All the evidence would indicate that the game played was a banking game of craps, which had a keeper and exhibitor, and not the game of craps in which all persons engaged therein participate with each other and bet with each other.

4. Pete Kinkead testified to being in the room adjoining the Oriental Pool Hall where the crap game was played, and testified to seeing the game on several occasions. He could not be definite as to date of the occasions on which he visited this place. The indictment in this case was returned September 30, 1910, and on cross-examination he would not be positive whether it was prior to or subsequent to this date that he saw the gambling going on in this room. Appellant then moved to exclude his testimony on the ground that the witness had not fixed the time he, witness, saw the playing as prior to the return of the indictment. The State, on redirect examination, fixed the time by the witness as being during the time local option was in force in Potter County. Taking the testimony as a whole, the time when local option was in force and voted out was prior to the date of the return of the indictment. Consequently, there was no error in the court refusing to exclude this testimony.

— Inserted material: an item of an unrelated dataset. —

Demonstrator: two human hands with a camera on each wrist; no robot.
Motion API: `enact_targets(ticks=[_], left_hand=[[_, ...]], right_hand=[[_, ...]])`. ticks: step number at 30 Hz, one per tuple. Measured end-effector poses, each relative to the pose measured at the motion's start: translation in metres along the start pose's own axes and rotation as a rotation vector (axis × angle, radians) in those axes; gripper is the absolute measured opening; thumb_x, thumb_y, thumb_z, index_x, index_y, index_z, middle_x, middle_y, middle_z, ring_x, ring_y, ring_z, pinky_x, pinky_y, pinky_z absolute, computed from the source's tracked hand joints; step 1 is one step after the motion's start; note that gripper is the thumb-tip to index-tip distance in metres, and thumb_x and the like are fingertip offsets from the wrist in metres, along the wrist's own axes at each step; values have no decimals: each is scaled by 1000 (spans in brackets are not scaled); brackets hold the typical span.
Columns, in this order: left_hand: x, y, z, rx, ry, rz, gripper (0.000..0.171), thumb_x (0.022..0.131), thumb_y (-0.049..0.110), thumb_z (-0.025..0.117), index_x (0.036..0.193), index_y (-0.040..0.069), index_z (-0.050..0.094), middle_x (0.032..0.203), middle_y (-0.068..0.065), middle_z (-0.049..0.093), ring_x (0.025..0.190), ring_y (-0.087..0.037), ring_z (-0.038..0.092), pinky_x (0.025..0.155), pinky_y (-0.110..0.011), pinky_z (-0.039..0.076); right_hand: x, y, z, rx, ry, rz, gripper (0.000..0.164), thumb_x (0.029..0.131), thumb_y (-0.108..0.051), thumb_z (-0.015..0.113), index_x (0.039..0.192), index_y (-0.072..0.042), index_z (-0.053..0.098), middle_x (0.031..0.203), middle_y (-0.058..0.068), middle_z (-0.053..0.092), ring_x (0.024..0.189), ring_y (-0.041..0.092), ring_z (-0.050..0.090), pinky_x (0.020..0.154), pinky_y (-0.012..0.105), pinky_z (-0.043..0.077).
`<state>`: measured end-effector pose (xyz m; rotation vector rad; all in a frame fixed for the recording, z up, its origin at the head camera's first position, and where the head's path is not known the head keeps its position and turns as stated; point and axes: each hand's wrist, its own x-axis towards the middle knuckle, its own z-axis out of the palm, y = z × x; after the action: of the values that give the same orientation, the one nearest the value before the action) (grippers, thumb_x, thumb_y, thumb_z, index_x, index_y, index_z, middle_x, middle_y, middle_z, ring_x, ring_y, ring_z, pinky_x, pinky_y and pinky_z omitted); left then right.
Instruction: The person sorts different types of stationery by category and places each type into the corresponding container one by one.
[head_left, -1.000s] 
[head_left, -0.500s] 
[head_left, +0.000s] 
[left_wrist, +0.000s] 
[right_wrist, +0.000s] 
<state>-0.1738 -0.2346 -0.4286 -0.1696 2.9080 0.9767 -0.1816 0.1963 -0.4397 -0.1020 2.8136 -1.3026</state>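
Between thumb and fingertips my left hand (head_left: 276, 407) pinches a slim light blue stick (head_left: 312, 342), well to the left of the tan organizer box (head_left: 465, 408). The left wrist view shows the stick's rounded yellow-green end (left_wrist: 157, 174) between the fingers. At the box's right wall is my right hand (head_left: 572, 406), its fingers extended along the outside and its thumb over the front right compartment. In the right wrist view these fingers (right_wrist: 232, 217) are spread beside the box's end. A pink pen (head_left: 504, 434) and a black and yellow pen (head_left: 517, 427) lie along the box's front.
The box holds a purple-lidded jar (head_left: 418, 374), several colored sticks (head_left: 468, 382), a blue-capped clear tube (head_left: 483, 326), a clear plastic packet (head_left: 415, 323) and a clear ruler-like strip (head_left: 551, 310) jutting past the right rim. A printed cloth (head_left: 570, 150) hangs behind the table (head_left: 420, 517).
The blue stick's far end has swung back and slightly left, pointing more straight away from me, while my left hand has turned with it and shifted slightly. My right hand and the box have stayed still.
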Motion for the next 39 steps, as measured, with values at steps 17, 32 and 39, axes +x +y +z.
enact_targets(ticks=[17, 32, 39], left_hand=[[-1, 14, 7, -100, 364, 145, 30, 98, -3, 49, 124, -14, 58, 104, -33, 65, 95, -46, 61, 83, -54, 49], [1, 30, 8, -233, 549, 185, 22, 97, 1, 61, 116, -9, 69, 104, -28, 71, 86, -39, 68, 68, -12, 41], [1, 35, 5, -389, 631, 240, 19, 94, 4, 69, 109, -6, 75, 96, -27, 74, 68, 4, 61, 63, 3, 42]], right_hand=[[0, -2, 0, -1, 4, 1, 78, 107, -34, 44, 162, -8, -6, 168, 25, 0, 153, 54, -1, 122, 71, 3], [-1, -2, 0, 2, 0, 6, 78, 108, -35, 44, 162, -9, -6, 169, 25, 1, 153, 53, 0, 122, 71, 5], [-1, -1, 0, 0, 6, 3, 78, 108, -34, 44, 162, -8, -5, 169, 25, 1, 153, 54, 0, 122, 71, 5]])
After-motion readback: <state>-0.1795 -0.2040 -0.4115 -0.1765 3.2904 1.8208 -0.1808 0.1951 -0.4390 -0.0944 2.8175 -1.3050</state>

5. The witnesses for the State, in describing the room where the gambling is alleged to have taken place, said it was a room adjoining the pool room; that at one end was a counter or bar where intoxicants were dispensed, and in a corner was this billiard or pool table where the game was played. Defendant objected to the witnesses being permitted to testify about the bar and intoxicating liquors being sold in this same room, because it was not sought to connect defendant with the sale, was irrelevant and prejudicial. As shown by the bill, there was no effort made to prove that appellant was selling intoxicating liquors in violation of law, and no effort made or evidence introduced to show that he was guilty of another offense than that charged in the indictment. The evidence admitted was essential to a description and location of the place, the room *Page 617 being devoted to both purposes, and there was no error in admitting the evidence. One witness testified that one would have to go to the door, knock thereon, and a man from the inside would open the door and admit you, when the purposes to which the room was devoted was discernible all at one glance. The whole scene was so interwoven and intermingled, a description of one could not have been given without the other.

6. The court's charge, and the charge given at the request of appellant, fully covered each and every phase of the case, and there was no error in refusing the other special charges requested.

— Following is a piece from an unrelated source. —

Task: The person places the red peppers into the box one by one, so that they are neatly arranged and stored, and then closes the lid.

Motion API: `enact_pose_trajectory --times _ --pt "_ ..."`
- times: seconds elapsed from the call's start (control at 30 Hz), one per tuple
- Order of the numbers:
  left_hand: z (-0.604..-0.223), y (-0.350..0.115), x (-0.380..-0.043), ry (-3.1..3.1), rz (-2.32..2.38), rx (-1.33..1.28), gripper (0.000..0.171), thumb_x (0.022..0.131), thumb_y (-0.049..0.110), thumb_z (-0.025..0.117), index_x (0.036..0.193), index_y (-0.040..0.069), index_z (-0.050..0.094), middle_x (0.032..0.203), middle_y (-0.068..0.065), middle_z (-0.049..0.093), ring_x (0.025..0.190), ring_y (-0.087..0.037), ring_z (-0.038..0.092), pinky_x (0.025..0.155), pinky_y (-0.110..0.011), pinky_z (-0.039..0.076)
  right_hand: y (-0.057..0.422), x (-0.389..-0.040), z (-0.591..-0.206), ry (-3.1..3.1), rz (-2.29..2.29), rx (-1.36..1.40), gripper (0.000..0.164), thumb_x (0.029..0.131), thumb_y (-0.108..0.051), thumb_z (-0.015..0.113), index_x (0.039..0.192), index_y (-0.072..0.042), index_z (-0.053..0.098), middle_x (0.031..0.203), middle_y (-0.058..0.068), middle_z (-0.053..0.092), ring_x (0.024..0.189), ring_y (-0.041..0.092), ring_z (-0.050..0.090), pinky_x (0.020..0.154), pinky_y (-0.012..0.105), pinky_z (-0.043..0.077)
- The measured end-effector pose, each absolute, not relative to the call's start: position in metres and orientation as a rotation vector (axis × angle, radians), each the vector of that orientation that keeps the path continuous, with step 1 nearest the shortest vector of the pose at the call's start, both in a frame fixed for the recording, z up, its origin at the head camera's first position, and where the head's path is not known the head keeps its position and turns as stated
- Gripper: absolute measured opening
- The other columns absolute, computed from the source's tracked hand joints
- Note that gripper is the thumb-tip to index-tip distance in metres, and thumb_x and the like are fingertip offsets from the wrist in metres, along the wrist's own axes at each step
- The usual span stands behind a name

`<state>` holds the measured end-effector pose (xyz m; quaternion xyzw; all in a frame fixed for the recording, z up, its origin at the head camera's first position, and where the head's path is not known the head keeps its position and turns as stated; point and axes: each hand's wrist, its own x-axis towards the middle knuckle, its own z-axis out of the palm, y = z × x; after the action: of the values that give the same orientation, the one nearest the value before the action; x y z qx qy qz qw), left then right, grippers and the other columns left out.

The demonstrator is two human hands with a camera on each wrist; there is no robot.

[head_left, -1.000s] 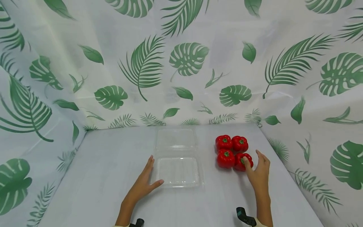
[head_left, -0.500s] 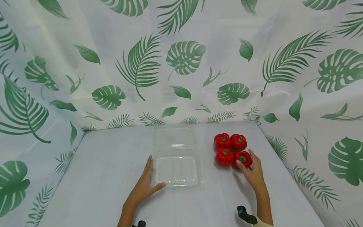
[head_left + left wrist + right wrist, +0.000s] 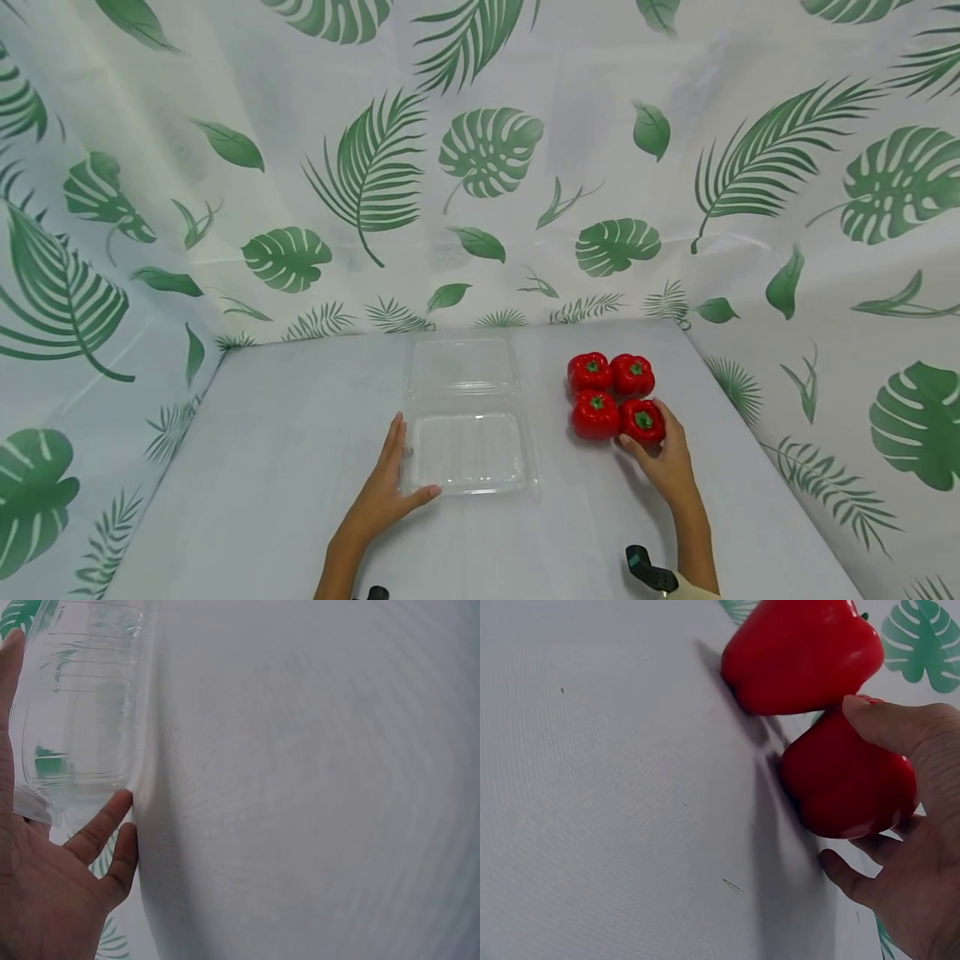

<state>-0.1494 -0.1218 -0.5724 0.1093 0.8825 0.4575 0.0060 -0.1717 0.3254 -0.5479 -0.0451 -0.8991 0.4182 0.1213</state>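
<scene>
Right hand (image 3: 670, 468), fingers curled, grips one red pepper (image 3: 642, 422) beside three others (image 3: 595, 418) on the worktop (image 3: 255, 475); none is inside the clear container (image 3: 468, 454) that the left hand (image 3: 381, 493), fingers spread, touches.

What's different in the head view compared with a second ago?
The right hand has moved left, and its thumb and fingers have closed in around the near right pepper, taking hold of it. Unchanged: the left hand beside the open clear box, and the other three peppers.
</scene>
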Motion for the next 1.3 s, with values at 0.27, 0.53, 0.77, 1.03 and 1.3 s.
enact_pose_trajectory --times 0.27,0.53,0.77,1.03,1.3 --pt "-0.571 -0.120 -0.149 2.748 1.450 0.340 0.117 0.075 0.050 0.080 0.159 0.018 0.005 0.166 0.005 -0.003 0.145 -0.031 0.033 0.115 -0.062 0.028 0.328 -0.173 -0.548 -2.608 1.262 -0.173 0.085 0.087 -0.024 0.074 0.151 -0.003 0.023 0.151 0.026 0.034 0.138 0.044 0.034 0.106 0.065 0.038" --pt "-0.571 -0.121 -0.148 2.739 1.454 0.317 0.117 0.075 0.050 0.081 0.159 0.018 0.005 0.166 0.006 -0.002 0.147 -0.030 0.031 0.115 -0.062 0.028 0.324 -0.172 -0.550 -2.543 1.346 -0.319 0.091 0.085 -0.027 0.077 0.153 -0.006 0.019 0.153 0.024 0.031 0.142 0.043 0.030 0.109 0.065 0.036" --pt "-0.570 -0.121 -0.148 2.740 1.468 0.330 0.117 0.075 0.049 0.081 0.159 0.017 0.006 0.167 0.002 -0.001 0.144 -0.032 0.036 0.114 -0.062 0.029 0.318 -0.169 -0.554 -2.392 1.477 -0.599 0.096 0.087 -0.036 0.073 0.156 -0.006 0.012 0.156 0.025 0.025 0.144 0.043 0.027 0.111 0.060 0.035" --pt "-0.571 -0.120 -0.149 2.750 1.457 0.332 0.117 0.075 0.049 0.080 0.159 0.018 0.004 0.167 0.001 -0.002 0.140 -0.032 0.041 0.112 -0.064 0.032 0.316 -0.168 -0.548 -2.137 1.672 -0.831 0.098 0.086 -0.048 0.070 0.155 -0.013 0.011 0.161 0.017 0.019 0.150 0.036 0.018 0.114 0.056 0.032" --pt "-0.570 -0.120 -0.149 2.747 1.459 0.334 0.117 0.076 0.048 0.080 0.159 0.016 0.005 0.167 -0.003 -0.001 0.139 -0.034 0.043 0.111 -0.065 0.032 0.318 -0.165 -0.544 -2.058 1.773 -0.856 0.097 0.086 -0.048 0.070 0.153 -0.021 0.004 0.162 0.015 0.014 0.152 0.032 0.010 0.116 0.055 0.029"
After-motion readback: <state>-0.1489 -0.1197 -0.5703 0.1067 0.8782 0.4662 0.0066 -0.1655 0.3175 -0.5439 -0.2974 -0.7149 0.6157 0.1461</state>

7. The cases of Vinson v. State, 58 Tex.Crim. Rep., and Askey v. State, 20 Texas Crim. App., 443, cited by appellant, do not sustain his contention, but are authorities in support of the State's case. In those cases the defendants were not indicted for keeping and exhibiting a gaming table, but for playing, and the court held as they were exhibitors of the gaming bank or table and took all bets, they were not guilty of playing at the game, but should have been prosecuted for exhibiting the game. In this case appellant was convicted of exhibiting a gaming table, and those cases hold he is prosecuted under the proper article of the statute. Appellant also cites us to the case of Chappell v. State, 27 Texas Crim. App., 312. That case holds that thecharacter of table would be immaterial, and exactly contrary to appellant's contention in this case. In the closing part it does hold where the defendant was shown to have in no manner participated in the game, took nor made any bets, that he would not be guilty of exhibiting a gaming table. The facts of this case do not bring appellant's case within the facts as stated in that opinion. In this case the evidence would support a finding of the jury that appellant stood behind the table and took all bets. In the case of Bell v. State, 32 Tex.Crim. Rep., it is said:

"Testing the facts of this case by the leading elements of a gaming table and bank, as laid down in Stearnes' case, 21 Tex. 698 [21 Tex. 698], we think the game of craps, as exhibited by appellant, was a gaming table, as defined by articles 358, 359, et seq., Penal Code. It was a betting game. The table was specially prepared for the game, being of a certain form, and having the numbers printed thereon, from 4 to 10 consecutively. The table and game were exhibited to attract bettors. It had an exhibitor, who presided at and kept his money on the table. Every one who bet threw the dice, except the exhibitor. All bet against him, and he took every bet offered. In the crap vernacular, `he faded the bets.' He paid all the winnings of the bettors, and took all their losses. It was the one against the many, the supreme test of a gaming table or bank. The fact that a game may be played without a table does not prevent a table specially designed for the game, and exhibited, from becoming a gaming table, though there are gaming tables games which can not be played without a table. Nor is there anything in the suggestion, that in this game the *Page 618 dealer can take but one bet at a time, and the bettor throws the dice. It makes no difference whether he takes the bettors consecutively or in a body, if he is there for the purpose of taking every bet offered at his table.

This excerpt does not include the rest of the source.